> PROBLEM REQUIREMENTS
Without further comment, state how many lines in the listing below contain the word "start".

> PROVIDED DATA
§ §

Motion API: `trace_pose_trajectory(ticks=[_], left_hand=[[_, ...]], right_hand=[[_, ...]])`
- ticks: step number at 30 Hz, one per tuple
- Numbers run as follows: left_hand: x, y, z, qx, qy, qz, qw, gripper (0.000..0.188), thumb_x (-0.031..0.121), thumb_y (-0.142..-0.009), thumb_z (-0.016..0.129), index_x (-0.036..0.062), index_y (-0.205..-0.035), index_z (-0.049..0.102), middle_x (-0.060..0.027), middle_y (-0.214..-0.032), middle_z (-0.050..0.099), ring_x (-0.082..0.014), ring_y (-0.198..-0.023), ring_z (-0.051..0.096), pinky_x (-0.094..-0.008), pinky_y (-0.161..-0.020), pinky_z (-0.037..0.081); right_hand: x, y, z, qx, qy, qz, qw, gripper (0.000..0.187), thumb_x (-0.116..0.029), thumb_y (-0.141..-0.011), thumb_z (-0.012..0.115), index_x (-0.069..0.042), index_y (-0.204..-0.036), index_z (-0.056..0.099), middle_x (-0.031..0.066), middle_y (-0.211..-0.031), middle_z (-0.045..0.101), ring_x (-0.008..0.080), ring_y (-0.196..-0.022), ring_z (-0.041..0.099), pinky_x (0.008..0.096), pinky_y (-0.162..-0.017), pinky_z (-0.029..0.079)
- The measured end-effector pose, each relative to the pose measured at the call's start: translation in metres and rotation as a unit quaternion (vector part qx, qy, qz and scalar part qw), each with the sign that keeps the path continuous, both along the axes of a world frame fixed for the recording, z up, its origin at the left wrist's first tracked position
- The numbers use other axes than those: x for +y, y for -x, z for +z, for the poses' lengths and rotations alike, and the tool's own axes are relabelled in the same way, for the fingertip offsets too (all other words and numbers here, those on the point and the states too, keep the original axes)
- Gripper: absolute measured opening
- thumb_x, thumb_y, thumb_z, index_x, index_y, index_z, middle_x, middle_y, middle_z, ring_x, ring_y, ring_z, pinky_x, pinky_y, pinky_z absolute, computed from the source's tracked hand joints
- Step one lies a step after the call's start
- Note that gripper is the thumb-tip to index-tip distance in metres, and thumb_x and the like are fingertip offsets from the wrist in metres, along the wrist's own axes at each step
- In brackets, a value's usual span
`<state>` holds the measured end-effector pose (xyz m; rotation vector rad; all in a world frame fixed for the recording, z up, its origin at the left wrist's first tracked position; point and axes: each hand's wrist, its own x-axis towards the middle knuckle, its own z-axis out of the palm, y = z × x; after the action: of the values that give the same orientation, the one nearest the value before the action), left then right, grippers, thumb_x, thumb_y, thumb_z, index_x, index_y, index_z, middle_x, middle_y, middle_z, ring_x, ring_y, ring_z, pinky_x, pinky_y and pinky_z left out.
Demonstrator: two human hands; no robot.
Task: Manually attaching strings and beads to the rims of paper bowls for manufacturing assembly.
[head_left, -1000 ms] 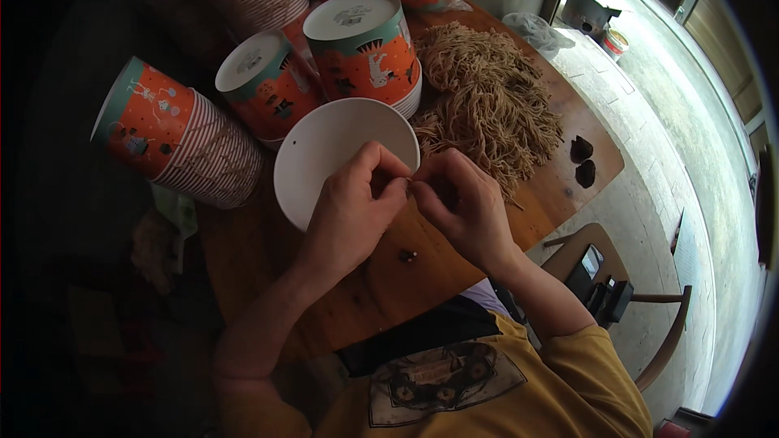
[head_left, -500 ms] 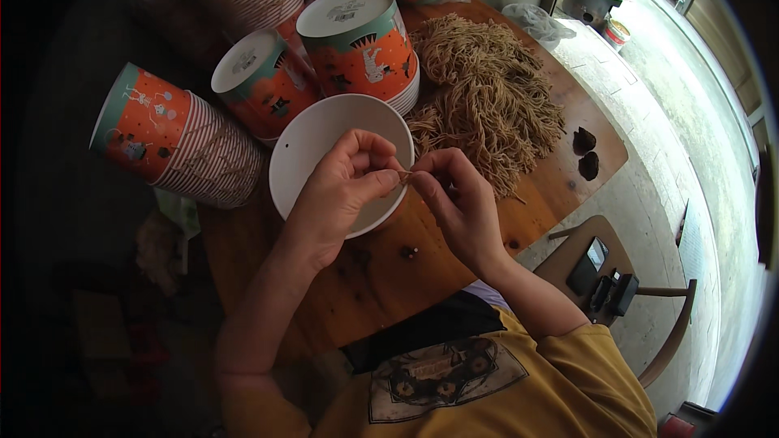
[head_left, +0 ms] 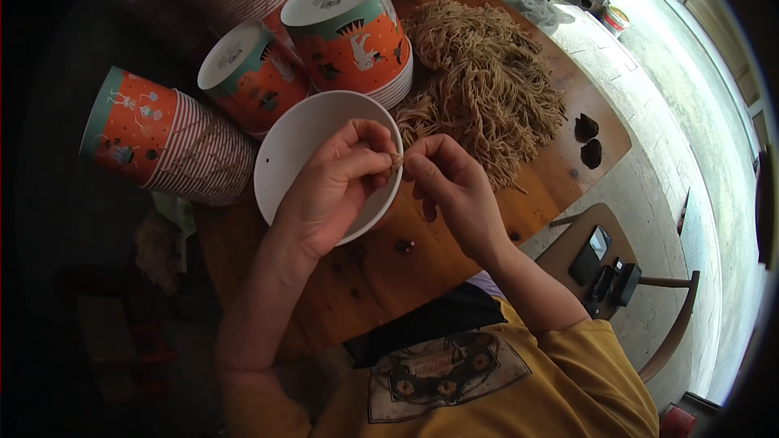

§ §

> OUTPUT FOR THIS EXERCISE
2